Thursday, September 22, 2011

Scot McKinight and a truncated gospel

I started blogging a couple of years ago, gently encouraged by a friend who posted an email rant had sent him.

The subject of that rant was the atrophied, narrow gospel I was hearing in various gospel presentations, that basically focussed on the idea of Jesus death as an exchange, securing forgiveness, so you don't have to feel bad about yourself anymore.

Honestly I'd been giving those kind of gospel talks too, but was increasingly disturbed that they left out huge chunks of God's word to us, and huge chunks of the story of Jesus.
I knew there was more, yet it seemed like we hid all this good stuff from unbeleivers, under the strange idea that someone dying for their sins was easy to understand, but someone rising from the dead and reigning as Lord was not.

Well, Scot McKnight, Ne Testament scholar and blogger heavyweight has come out with a new book, which sounds like a similar rant against particular practices in American Evangelicalism.
"The King Jesus Gospel: the original good news revisited".
I hope it gets wide reading, and more than that, I hope it translates into fresh, rich, thoughtful, powerful evangelism, that takes the potency of the full story and proclaims it to the world

2 comments:

Anonymous said...

I'm totally with you, Mike. And keen to read this book too.

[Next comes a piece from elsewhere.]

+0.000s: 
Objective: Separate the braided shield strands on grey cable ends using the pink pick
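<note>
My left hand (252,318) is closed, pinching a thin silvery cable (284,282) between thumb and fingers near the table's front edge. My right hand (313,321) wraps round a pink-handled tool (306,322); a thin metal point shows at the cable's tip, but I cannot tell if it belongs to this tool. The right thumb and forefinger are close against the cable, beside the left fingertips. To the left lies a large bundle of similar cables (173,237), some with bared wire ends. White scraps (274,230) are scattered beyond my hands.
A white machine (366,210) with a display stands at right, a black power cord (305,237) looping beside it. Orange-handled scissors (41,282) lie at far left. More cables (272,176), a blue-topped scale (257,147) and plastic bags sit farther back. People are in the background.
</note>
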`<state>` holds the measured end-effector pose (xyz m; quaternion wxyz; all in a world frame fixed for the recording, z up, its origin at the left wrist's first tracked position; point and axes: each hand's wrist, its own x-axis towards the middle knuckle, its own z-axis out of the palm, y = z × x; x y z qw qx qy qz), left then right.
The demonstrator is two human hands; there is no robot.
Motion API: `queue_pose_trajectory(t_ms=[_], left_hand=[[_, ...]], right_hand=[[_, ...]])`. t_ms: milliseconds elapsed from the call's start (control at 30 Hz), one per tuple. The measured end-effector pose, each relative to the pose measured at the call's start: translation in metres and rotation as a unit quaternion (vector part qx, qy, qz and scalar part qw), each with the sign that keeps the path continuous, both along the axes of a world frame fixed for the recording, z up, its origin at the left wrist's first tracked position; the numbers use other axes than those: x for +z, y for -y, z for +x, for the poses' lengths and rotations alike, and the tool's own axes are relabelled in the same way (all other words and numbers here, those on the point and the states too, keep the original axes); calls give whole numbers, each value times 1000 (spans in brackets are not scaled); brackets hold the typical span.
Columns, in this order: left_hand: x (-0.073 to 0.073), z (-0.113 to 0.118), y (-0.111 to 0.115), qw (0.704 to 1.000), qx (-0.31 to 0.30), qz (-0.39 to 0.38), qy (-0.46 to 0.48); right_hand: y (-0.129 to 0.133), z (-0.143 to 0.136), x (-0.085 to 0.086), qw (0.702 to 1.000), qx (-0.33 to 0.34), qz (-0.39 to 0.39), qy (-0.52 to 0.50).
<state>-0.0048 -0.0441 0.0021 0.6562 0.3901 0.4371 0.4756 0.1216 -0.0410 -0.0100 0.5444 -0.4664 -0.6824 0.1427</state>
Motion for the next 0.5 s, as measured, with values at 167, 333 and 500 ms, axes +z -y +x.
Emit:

But I'm not optimistic about it getting a wide and effective reading. Posts like THIS and THIS feel like exercises in missing the point -- although they're being hailed as deeply insightful by Gospel Coalition dudes.

Mike W said...

yeah well, Trevin Wax and Gospel Coalition, hardly unexpected that they would miss the point of something.
The most fascinating thing for me is the comment 'exegetically I agree...but'. There is a consistent refusal to be changed by a disciplined reading of scripture. It reminded me of Moo's Romans commentary, where he says one thing in the greek based footnotes, and the exact opposite in the main text.
Bummer. Oh well, hope people find their esyes opened to the Jesus that is actually there.